━━ Dataset excerpt ━━

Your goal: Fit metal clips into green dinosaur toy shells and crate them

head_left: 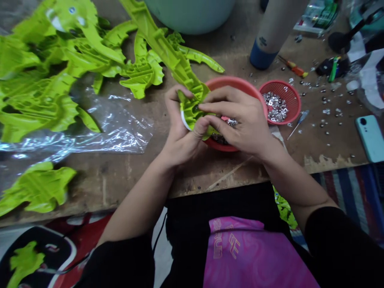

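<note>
Scuffed brown wooden table [114, 172] filled most of cluttered workspace. Heap of lime-green molded plastic pieces [39, 108] lay left of round red plastic bowl [237, 82], probably for easy grabbing. Long ribbed lime-green plastic part [168, 48] hung over bowl's left edge, left hand [180, 140] gripping it, steadying I guess. Right hand [240, 116] half-curled at ribs, couldn't tell if pinching anything. Red mesh basket [295, 98] right of bowl corralled shiny metal bits [276, 106].

I hold the green part [175, 58], long and ribbed, hollow side up, white-edged near me, slanting away leftward.
</note>
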`<state>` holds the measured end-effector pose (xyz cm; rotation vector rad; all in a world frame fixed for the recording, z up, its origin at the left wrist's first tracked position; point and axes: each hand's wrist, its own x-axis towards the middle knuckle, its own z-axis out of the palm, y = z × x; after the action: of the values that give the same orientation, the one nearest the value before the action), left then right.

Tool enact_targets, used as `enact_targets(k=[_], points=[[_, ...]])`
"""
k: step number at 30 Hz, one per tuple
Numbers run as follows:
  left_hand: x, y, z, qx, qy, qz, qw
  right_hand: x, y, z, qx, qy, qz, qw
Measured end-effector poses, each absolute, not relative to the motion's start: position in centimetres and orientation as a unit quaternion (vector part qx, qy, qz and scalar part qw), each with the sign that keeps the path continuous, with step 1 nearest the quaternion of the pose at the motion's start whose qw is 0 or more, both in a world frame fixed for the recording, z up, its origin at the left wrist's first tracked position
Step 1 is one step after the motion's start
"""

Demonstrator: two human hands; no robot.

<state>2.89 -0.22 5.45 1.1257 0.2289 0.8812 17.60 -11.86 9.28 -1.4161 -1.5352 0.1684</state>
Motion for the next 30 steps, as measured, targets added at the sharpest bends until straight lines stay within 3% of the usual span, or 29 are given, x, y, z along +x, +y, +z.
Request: enact_targets(k=[3, 6, 9, 13, 17, 20, 22, 24, 30], points=[[3.1, -0.7, 6.2, 0.454, 0.109, 0.404, 0.787, 22.1, -13.8, 9.2, -0.694, -0.528, -0.014, 0.490], [3.1, -0.8, 6.8, 0.405, 0.141, 0.386, 0.817, 26.6, -15.4, 8.0, -0.841, -0.435, 0.016, 0.321], [3.1, -0.5, 7.1, 0.366, 0.153, 0.350, 0.849, 28.9, -15.1, 6.6, -0.871, -0.466, 0.077, 0.138], [3.0, 0.0, 7.2, 0.336, 0.133, 0.327, 0.873, 29.8, -14.5, 7.0, -0.862, -0.493, 0.075, 0.094], [2.7, 0.1, 7.4, 0.349, 0.100, 0.308, 0.880, 30.2, -15.3, 9.8, -0.872, -0.453, 0.029, 0.181], [2.5, 0.0, 7.2, 0.375, 0.090, 0.290, 0.876, 27.8, -14.7, 11.2, -0.803, -0.465, 0.020, 0.372], [2.5, -0.2, 6.9, 0.391, 0.094, 0.291, 0.868, 24.7, -13.4, 11.2, -0.696, -0.499, 0.078, 0.510], [2.5, -0.4, 6.6, 0.403, 0.091, 0.298, 0.861, 21.3, -12.0, 10.6, -0.596, -0.531, 0.143, 0.586], [2.4, -0.6, 6.2, 0.425, 0.071, 0.285, 0.857, 16.7, -11.5, 9.3, -0.522, -0.631, 0.146, 0.556]])
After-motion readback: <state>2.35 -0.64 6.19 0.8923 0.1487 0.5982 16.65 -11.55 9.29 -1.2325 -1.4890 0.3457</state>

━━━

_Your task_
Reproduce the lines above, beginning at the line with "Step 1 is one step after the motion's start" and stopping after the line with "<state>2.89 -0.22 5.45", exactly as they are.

_Written reply_
Step 1 is one step after the motion's start
"""

Demonstrator: two human hands; no robot.

<state>2.89 -0.22 5.45 1.1257 0.2289 0.8812 17.60 -11.86 9.28 -1.4161 -1.5352 0.1684</state>

At this point, the answer is complete.